Monday, September 19, 2011

September 19, 2011

This week is summer’s official end.  Forlorn, limp skeletons remain of the season’s bounty.  While an approaching front moving south out of Canada threatened to banish our hot-weather wardrobe into next year, we decided to don gloves in a whirl of activity.  It is time for the annual garden clean-up.  Tomato cage prongs come free of earth that held them fast.  A few vigorous shakes send crumbs of dirt and browned branches flying into someone else’s hair.  Bean pods dried and neglected now split open and hurl hardened seeds around, as what remains of the mother plant uproots with an earthy, velcro sound.
Old tomato vines overload this wheel barrow in
our annual garden clean-up

The earth, now uprooted, is crumbly and sweet.  Fragile brown leaves remain to grace the plot; a few crinkly and translucent skins remain also, dried over clumps of dirt, where in haste a wave of tomatoes was spilled last month.  We left alone two tomato bushes and a dozen pepper plants, but next month this section will be tilled under and planted with a cover crop of red clover.

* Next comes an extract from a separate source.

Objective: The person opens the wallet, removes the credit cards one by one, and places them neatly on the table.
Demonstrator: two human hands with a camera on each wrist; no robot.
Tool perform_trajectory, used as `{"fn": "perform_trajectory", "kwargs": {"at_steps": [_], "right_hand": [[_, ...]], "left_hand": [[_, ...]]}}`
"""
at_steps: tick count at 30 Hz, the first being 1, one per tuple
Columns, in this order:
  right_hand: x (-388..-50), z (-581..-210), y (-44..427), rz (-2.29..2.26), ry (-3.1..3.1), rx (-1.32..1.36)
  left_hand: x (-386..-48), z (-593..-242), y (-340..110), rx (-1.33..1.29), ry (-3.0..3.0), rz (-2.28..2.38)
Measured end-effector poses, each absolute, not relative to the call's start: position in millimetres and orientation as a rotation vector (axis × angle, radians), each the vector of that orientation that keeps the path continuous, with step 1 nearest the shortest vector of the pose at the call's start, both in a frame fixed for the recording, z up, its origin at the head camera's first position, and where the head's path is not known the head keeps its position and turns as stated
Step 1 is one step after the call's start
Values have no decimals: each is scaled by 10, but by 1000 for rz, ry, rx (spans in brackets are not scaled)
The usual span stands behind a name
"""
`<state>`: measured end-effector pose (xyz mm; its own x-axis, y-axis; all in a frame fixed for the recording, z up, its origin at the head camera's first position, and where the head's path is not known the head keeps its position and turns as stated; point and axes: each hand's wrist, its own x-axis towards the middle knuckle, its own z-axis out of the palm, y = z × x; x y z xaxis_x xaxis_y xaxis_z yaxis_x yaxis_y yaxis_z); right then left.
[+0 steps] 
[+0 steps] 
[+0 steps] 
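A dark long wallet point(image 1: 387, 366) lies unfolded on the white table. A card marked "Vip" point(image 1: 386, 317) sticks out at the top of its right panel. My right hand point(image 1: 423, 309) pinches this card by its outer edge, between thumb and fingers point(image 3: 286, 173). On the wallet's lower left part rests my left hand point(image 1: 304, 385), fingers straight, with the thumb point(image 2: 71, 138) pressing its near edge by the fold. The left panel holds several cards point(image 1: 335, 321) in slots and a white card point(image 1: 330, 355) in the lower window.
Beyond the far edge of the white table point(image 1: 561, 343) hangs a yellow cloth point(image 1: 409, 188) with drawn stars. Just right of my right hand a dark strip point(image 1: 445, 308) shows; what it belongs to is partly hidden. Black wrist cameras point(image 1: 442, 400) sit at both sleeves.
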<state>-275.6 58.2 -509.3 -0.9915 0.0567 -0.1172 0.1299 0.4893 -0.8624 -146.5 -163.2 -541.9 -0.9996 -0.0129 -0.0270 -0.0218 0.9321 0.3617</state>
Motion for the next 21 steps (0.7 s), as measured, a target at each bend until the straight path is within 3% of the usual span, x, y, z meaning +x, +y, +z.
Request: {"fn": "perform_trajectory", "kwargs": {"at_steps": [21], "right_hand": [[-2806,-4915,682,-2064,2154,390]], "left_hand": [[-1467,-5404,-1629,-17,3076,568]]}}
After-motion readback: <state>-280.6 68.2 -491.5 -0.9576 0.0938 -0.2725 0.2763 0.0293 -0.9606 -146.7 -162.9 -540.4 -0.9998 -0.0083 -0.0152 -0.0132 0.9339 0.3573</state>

Interestingly, as we were cleaning, we found several fat tomato worms with cocoons of parasitic wasps attached to them.  When larval wasps hatch, they feast on their wormy host (yuck!), once again triumphing natural pest control over pesticides.

We dug an armload of carrots, now six months old and not bitter.  Cabbage and brussels sprouts plants have adjusted fine in the last week after being transplanted to their permanent growing locations, and seeds of mixed greens, chard, and beets have sprouted with carrots just now coming up.  We’re already using some canned and frozen vegetables from the pantry to supplement limited fresh garden choices, while we wait for fall vegetables to mature.

Tomato worm with cocoons of a parasitic wasp -
natural pest control in action
We packaged seeds of 2 lettuces, green beans, carrots, and basil.  To save small seeds, break up the tops of branched seed heads (make sure they are completely dry first); rub them together between gloved hands to separate seed from chaff, and winnow using two sieves:  one to separate large debris, and fine to extract dust.  Seal in a letter envelope, label, and keep dry and cool.

Friday is the Autumnal Equinox, first calendar day of the season of Autumn: a time to enjoy the good of all our labors.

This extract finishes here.